- Developer: Artdink
- Publishers: JP: Artdink; NA: Sony Computer Entertainment;
- Director: Kazutoshi Iida
- Platform: PlayStation
- Release: JP: April 26, 1996; NA: April 22, 1997;
- Genre: Action role-playing
- Mode: Single-player

= Tail of the Sun =

1996 video game

Tail of the Sun, known in Japan as Taiyō no Shippo: Wild, Pure, Simple Life (太陽のしっぽ WILD・PURE・SIMPLE LIFE, Taiyō no Shippo Wairudo, Pyua, Shinpuru Raifu), is an action role-playing video game developed by Artdink for the PlayStation. It was released in Japan in 1996 by Artdink and North America in 1997 by Sony Computer Entertainment. It was created by Kazutoshi Iida, who worked on Aquanaut's Holiday and would later work with Nintendo on Doshin the Giant.

The player's ultimate objective is to build a tower of mammoth tusks that reaches the sun. To this end, a large map full of various creatures and oddities must be traversed in an effort to locate and gather sufficient food for the tribe to thrive and multiply.

The game was re-released in Japan on PlayStation 3 and PlayStation Portable as a PSone Classic in 2006, and on the PlayStation Network the same year.
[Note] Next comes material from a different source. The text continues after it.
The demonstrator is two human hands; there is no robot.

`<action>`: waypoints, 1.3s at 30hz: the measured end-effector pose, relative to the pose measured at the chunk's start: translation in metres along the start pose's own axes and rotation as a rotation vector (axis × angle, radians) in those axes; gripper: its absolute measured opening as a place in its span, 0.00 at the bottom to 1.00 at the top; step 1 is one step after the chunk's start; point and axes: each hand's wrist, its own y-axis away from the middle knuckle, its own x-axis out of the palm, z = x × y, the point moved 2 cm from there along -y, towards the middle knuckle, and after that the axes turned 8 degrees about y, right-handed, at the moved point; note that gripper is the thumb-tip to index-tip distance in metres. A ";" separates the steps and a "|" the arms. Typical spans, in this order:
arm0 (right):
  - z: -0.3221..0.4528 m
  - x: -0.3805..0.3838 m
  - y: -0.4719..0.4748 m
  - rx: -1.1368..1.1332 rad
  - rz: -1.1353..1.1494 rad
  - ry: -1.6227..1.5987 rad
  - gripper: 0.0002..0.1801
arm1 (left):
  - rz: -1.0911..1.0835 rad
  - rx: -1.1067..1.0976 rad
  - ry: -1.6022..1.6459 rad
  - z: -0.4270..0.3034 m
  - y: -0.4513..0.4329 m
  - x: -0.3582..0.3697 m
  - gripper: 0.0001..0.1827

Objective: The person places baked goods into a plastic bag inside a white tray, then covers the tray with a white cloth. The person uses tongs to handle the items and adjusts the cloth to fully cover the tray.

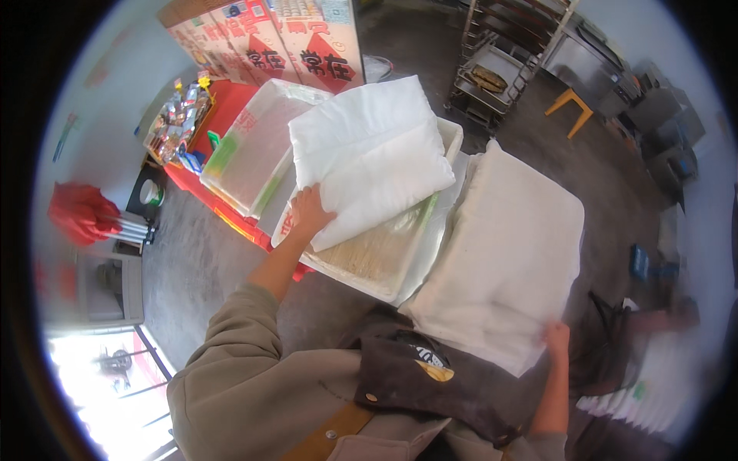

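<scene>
A folded white quilted pad (pixel 369 150) lies tilted across a white foam box (pixel 398 288), leaving the near part of the box uncovered. Clear plastic film and a tan surface show inside there. My left hand (pixel 311 214) rests on the pad's left edge, thumb spread away from the fingers. To the right, a larger cream padded cloth (pixel 513 230) hangs down towards my apron (pixel 438 374). At its lower right edge my right hand (pixel 557 337), slightly blurred, is closed on the cloth; its fingertips are hidden.
A second foam box (pixel 253 150) with a translucent cover stands left on the red-covered table (pixel 216 118). Beside it is a tray of small packets (pixel 179 124). Printed cartons (pixel 294 49) stand behind. Farther off are a wheeled tray rack (pixel 490 69) and a yellow stool (pixel 569 109).
</scene>
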 end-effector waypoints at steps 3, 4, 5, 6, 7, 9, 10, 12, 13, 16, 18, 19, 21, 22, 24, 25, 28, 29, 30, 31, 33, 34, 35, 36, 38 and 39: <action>0.015 -0.008 0.027 0.040 0.168 -0.140 0.24 | 0.194 0.001 0.130 0.012 -0.015 0.008 0.52; 0.022 -0.012 0.034 -0.004 0.244 -0.032 0.25 | 0.191 0.076 0.170 0.010 -0.020 0.006 0.50; 0.029 -0.016 0.042 -0.063 0.345 0.056 0.25 | 0.175 0.153 0.204 0.006 -0.029 -0.001 0.48; 0.032 -0.018 0.052 -0.041 0.415 0.160 0.25 | 0.197 0.174 0.188 -0.004 -0.034 -0.005 0.47; 0.033 -0.019 0.062 -0.032 0.427 0.066 0.25 | 0.108 0.194 0.336 -0.020 -0.046 -0.019 0.45; 0.031 -0.018 0.080 0.123 0.387 -0.089 0.25 | 0.053 0.180 0.505 -0.062 -0.082 -0.075 0.42; 0.029 -0.018 0.087 0.114 0.387 -0.136 0.25 | -0.077 0.289 0.520 -0.092 -0.098 -0.112 0.40; 0.020 -0.016 0.100 0.089 0.396 -0.221 0.25 | -0.058 0.585 0.531 -0.175 -0.139 -0.204 0.46; 0.017 -0.015 0.104 0.014 0.413 -0.196 0.24 | -0.047 0.776 0.629 -0.222 -0.146 -0.243 0.38; 0.009 -0.014 0.111 -0.253 0.439 -0.082 0.23 | 0.048 1.072 0.592 -0.370 -0.140 -0.351 0.31; 0.004 -0.015 0.116 -0.333 0.419 -0.085 0.23 | -0.008 1.003 0.659 -0.448 -0.102 -0.385 0.30; 0.000 -0.016 0.119 -0.306 0.421 -0.146 0.23 | -0.137 1.127 0.572 -0.473 -0.074 -0.400 0.31; -0.013 -0.013 0.127 -0.017 0.506 -0.528 0.22 | -0.146 1.298 0.460 -0.512 -0.014 -0.410 0.34; -0.016 -0.015 0.130 -0.122 0.501 -0.414 0.22 | -0.023 1.340 0.435 -0.524 0.015 -0.408 0.36; -0.030 -0.015 0.135 -0.108 0.553 -0.482 0.22 | 0.287 1.327 0.416 -0.530 0.067 -0.398 0.38; -0.037 -0.015 0.136 -0.101 0.598 -0.551 0.22 | 0.304 1.364 0.397 -0.525 0.088 -0.380 0.36; -0.060 -0.024 0.140 -0.153 0.640 -0.509 0.24 | 0.008 1.620 0.261 -0.504 0.144 -0.277 0.30; -0.067 -0.029 0.144 -0.119 0.648 -0.484 0.24 | 0.065 1.555 0.194 -0.495 0.155 -0.237 0.34; -0.071 -0.035 0.148 -0.190 0.680 -0.497 0.24 | 0.041 1.434 0.084 -0.479 0.168 -0.192 0.36; -0.074 -0.041 0.153 -0.204 0.685 -0.481 0.24 | 0.194 1.299 0.066 -0.461 0.177 -0.152 0.37; -0.079 -0.055 0.166 -0.220 0.693 -0.460 0.23 | 0.307 1.147 0.113 -0.431 0.204 -0.075 0.34; -0.080 -0.063 0.172 -0.222 0.695 -0.453 0.23 | 0.338 1.092 0.105 -0.415 0.221 -0.039 0.32; -0.083 -0.071 0.175 -0.228 0.693 -0.449 0.23 | 0.366 1.045 0.100 -0.399 0.240 -0.007 0.31; -0.084 -0.077 0.178 -0.255 0.685 -0.436 0.23 | 0.341 1.066 0.078 -0.380 0.258 0.019 0.26; -0.088 -0.080 0.176 -0.347 0.684 -0.443 0.23 | 0.355 0.982 -0.091 -0.348 0.286 0.061 0.16; -0.094 -0.077 0.171 -0.295 0.611 -0.438 0.23 | 0.363 0.938 -0.086 -0.338 0.295 0.074 0.14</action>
On December 15, 2025, the game was re-released globally on Steam in Japanese and the Nintendo Switch exclusively for the region of Japan under the title ARTDINK GAME LOG: Tail of the Sun.

==Gameplay==
When the game begins, the player is situated at the home village with no goals, objectives, or guidance. The protagonist is free, from the outset, to go nearly anywhere and do basically anything. The landscape the player character inhabits is not only shared by a variety of polygonal fauna, but by flora rendered in the form of Mochi of various shapes and colors, which have varying effects on one's health and various stats.
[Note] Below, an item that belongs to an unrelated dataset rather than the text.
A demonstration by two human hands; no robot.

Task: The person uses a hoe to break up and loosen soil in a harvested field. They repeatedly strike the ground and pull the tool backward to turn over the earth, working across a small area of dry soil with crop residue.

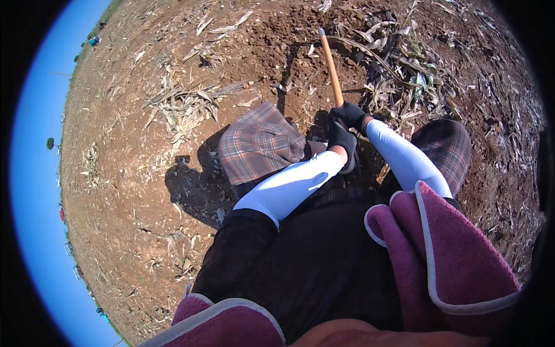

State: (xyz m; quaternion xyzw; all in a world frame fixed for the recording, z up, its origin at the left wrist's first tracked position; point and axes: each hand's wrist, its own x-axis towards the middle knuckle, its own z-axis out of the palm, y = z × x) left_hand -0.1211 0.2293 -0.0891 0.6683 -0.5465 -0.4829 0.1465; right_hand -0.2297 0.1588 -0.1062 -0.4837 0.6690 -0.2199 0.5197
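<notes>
Both of my hands wear black gloves and are closed around a wooden tool handle (331,71). My right hand (350,116) grips higher up. My left hand (341,138) sits just below it, against the right hand. Away from me, the handle runs up to a grey tip over loose brown soil (277,47). A thin curved strip (368,51) starts near that tip and arcs right; I cannot tell whether it is part of the tool. The handle's lower end is hidden by my hands.
A heap of dry corn stalks and leaves (412,73) lies beyond my right hand. Another dry clump (186,104) is at the left. My knees, under plaid cloth (260,143), flank my hands. A pink towel (464,256) hangs over my shoulders. A distant person (93,40) is far left.
</notes>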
While exploring the landscape, the player's character will need to sleep, and will often choose to do so while in the middle of hunting or swimming. The North American release allows the player to wake the caveman up when this occurs.

==Development==
Tail of the Sun was developed by Artdink and directed by Kazutoshi Iida. When developing this game, Iida wanted to make the "anti-Mario game," explaining that the enjoyment of Super Mario Bros. derives from the action rather than the premise of saving Princess Peach. Iida was wowed by Super Mario 64, as the exploration of a 3D space was what they were aiming for with this, and using the same methods. However, he felt that a character like Mario, it's "impossible to imagine a game without a happy end," wanting to make a game without a happy ending.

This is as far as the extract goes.